Per il resto, per l'agitazione di oggi restano chiuse e sale da concerto, i cinema, i teatri - che cancellano anche le prove - e i set cinematografici. Al teatro Carlo Felice di Genova, in programma un concerto di Zubin Mehta in sostegno della protesta. A Milano organizzato un convegno dove sono previsti gli interventi del direttore del Piccolo, Sergio Escobar, del sovrintendente alla Scala, Strephane Lissner e dell'attore Toni Servillo. A Bari, presidio davanti al Teatro Petruzzelli. Alla giornata aderisce anche l'Enc, l'Ente nazionale circhi.

E in mattinata anche il ministro della Cultura Sandro Bondi (che in presenza di altre manifestazioni, come l'occupazione del red carpet al Festival di Roma, aveva usato toni molto duri) ammette che l'iniziativa di oggi parte da presupposti
giusti: "Non posso non comprendere le ragioni della protesta del mondo dello spettacolo che, nonostante certe strumentalizzazioni politiche, pongono problemi reali.
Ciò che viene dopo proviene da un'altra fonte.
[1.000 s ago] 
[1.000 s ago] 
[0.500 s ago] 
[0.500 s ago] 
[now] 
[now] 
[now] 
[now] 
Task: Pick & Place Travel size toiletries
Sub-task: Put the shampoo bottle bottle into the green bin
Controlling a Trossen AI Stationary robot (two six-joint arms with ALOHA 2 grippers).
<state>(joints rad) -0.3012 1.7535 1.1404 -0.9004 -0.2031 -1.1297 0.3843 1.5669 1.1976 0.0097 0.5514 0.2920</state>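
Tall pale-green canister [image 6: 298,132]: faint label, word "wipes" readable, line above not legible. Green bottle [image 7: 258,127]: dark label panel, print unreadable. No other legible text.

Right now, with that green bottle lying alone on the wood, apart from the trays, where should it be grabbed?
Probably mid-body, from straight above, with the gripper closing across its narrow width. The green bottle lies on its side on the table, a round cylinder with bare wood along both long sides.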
Ribadisco il mio impegno a ottenere la proroga degli incentivi fiscali a favore del cinema, una misura liberale che senza gravare sulle casse dell'erario ha un effetto positivo per lo sviluppo dell'economia, e di un necessario reintegro del fondo unico per lo spettacolo".

"Manifestare in difesa della cultura e del mondo dell'arte è indispensabile - gli fa eco, sul fronte opposto, il regista Giovanni Veronesi - il danno che è stato fatto in questi anni dai governanti alle nuove generazioni è incalcolabile: la cultura come peso della società, come fardello inutile da evitare. I ragazzi finiranno per crederci prima o poi, ecco perche' e' importante che qualcuno si muova, anche se non credo proprio che il governo ci ascolti davvero''.
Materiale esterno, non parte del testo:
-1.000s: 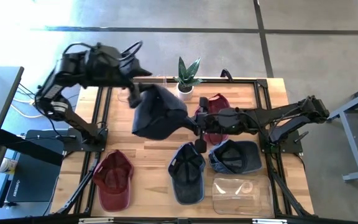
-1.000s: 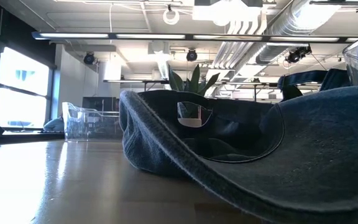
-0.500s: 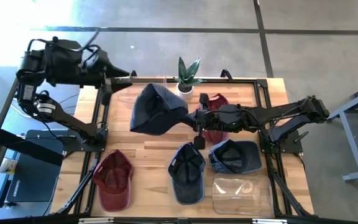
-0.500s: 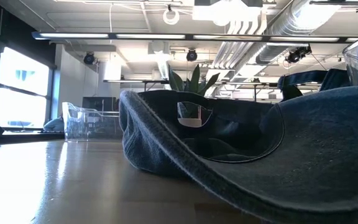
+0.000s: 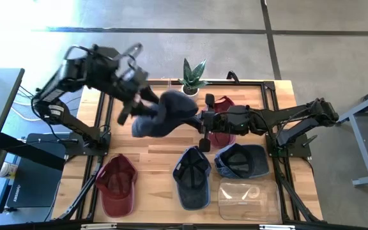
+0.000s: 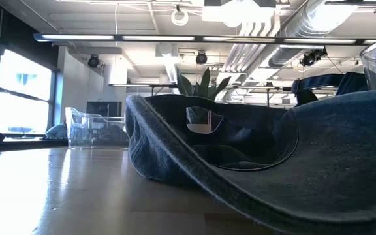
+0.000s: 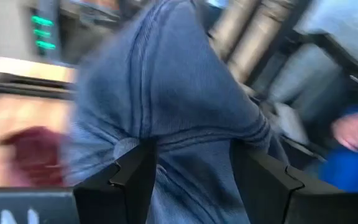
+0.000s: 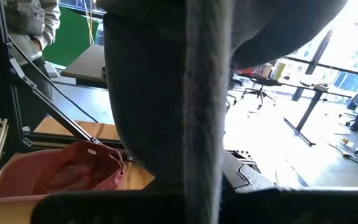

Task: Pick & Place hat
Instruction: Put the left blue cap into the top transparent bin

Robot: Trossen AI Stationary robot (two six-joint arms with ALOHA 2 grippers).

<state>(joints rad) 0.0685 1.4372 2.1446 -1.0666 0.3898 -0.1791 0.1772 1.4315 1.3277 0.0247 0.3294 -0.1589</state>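
Over the wooden table (image 5: 152, 150), both the left gripper (image 5: 147, 108) and right gripper (image 5: 200, 119) are clamping the blue hat (image 5: 168, 114), no writing legible.

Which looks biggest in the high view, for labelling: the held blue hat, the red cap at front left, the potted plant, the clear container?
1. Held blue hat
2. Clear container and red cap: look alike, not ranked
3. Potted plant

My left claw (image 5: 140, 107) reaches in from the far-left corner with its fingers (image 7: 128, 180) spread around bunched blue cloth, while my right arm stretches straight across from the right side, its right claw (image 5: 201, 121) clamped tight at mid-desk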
Le sigle sindacali puntano il dito contro la delocalizzazione delle produzioni cineaudiovisive, e a questo proposito chiedono di gavorire la valorizzazione e lo sviluppo delle infrastrutture dell'industria cineaudiovisiva, a partire dal recupero pieno di Cinecittà. Altre richieste, poi, sono quelle di modificare il ddl cinema per riorganizzare risorse e incentivi volti a rilanciare l'intero settore, e di rinnovare i contratti collettivi nazionali delle fondazioni lirico-sinfoniche, dei teatri di prosa e della produzione cinematografica. In ragione di tutto ciò, si legge in un comunicato diffuso alla vigilia della manifestazione, "i sindacati sperano nell'apertura di due tavoli, uno ministeriale e l'altro interministeriale, per attivare politiche di riemersione per la produzione culturale, per la tutela dei lavoratori del settore e per attivare sinergie e semplificazioni amministrative per riorganizzare il sistema. Alla Regione Lazio invece le sigle chiedono una legge per promuove lo sviluppo del settore nel territorio".
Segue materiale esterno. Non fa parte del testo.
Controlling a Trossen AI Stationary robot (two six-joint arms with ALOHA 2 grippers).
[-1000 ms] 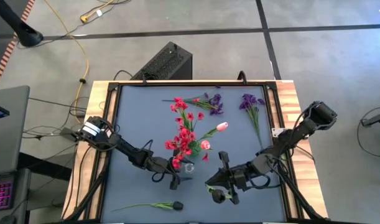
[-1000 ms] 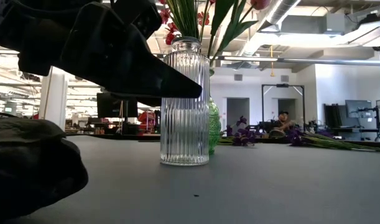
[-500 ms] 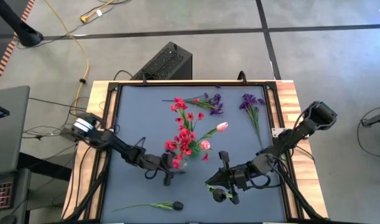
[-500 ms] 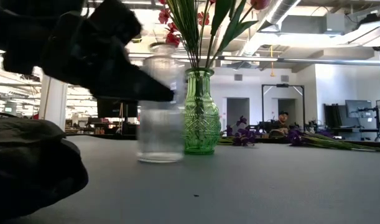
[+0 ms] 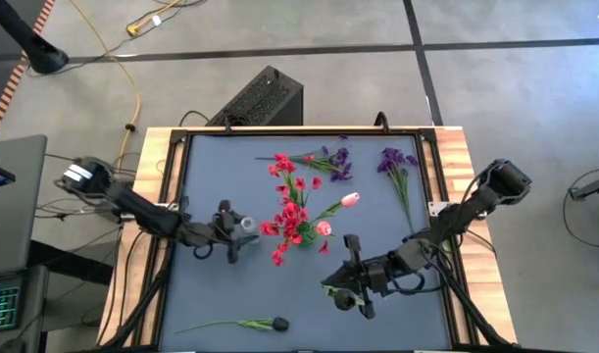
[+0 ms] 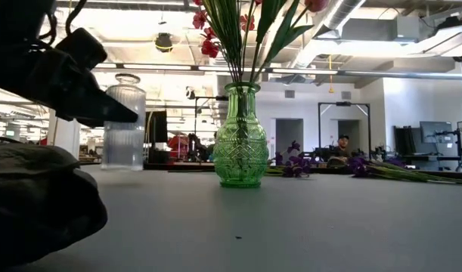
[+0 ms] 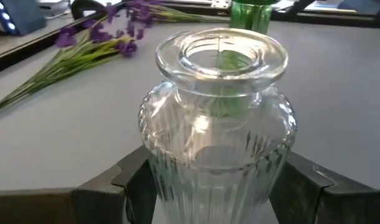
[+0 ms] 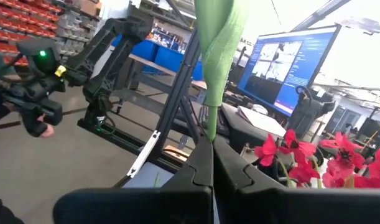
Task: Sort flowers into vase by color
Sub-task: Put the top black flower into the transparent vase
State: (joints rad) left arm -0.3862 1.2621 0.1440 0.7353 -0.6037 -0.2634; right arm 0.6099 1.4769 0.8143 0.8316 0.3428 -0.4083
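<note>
My left gripper [image 5: 232, 231] is shut on a clear ribbed glass vase [image 5: 246, 224], left of the green vase [image 5: 301, 238] that holds red blossom clusters [image 5: 291, 211] and pink tulips [image 5: 324, 228]. In the low view the clear vase [image 6: 125, 125] stands upright left of the green vase [image 6: 242, 143]. My right gripper [image 5: 340, 294] is near the front, right of the middle, shut on a green flower stem [image 8: 209, 118]; its blossom does not show. Purple flowers [image 5: 330, 160] [image 5: 395, 162] lie at the far side. A dark tulip [image 5: 277, 324] lies near the front edge. My left gripper pinches the clear vase's ribbed body [image 7: 177, 180] between its two fingers [image 7: 132, 183], below the shoulder. The fingers come level from the table's left side. The vase stays upright, and its base seems a little above the table. My right gripper pinches the green stem [image 8: 209, 134] between its shut fingertips [image 8: 199, 163]. The stem and a long leaf [image 8: 217, 37] rise beyond the fingers; the rest of the flower is out of view.
The table has a raised black frame [image 5: 181, 142] inside wooden borders. A red cluster [image 5: 284, 165] lies with the purple flowers at the far side. A black box [image 5: 265, 96] stands on the floor beyond the far edge. A person [image 6: 342, 145] sits far back in the room.
My left gripper has carried the clear vase from in front of the green vase toward the table's left and far edges. The vase has stayed upright and now stands well left of the green vase.
</note>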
"Le promesse non ci bastano, non possiamo più stare appesi", dice il presidente dell'associazione Centoautori 1, Andrea Purgatori. "Giovedì sera Bondi continuava a promettere e intanto al mattino c'era stato un Consiglio dei ministri dal quale lui è uscito senza una briciola". Resta la possibilità che il rinnovo degli sgravi arrivi a fine anno con il decreto Milleproroghe: "Ma per noi sarebbe comunque tardi - ribatte Purgatori - se la certezza del rifinanziamento arriva a fine dicembre, la conseguenza è che a gennaio, febbraio e marzo le produzioni stanno ferme. Per questo cominciamo a pensare che lo scontro sul cinema sia politico".